TASK TO COMPLETE
Nothing but the lines from the one with "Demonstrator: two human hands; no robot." through the last line of the data should be restated, each word for word.

[[ GIVEN MATERIAL open ]]

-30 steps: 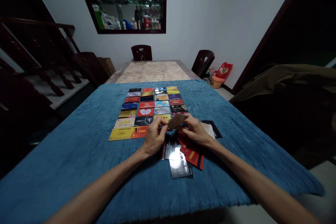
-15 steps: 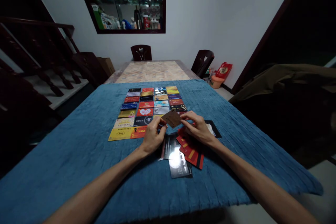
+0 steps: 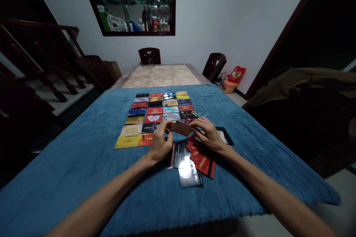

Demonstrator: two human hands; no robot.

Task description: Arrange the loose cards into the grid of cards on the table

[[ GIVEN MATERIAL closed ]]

RESPONSE BELOW
Demonstrator: two human hands; no robot.

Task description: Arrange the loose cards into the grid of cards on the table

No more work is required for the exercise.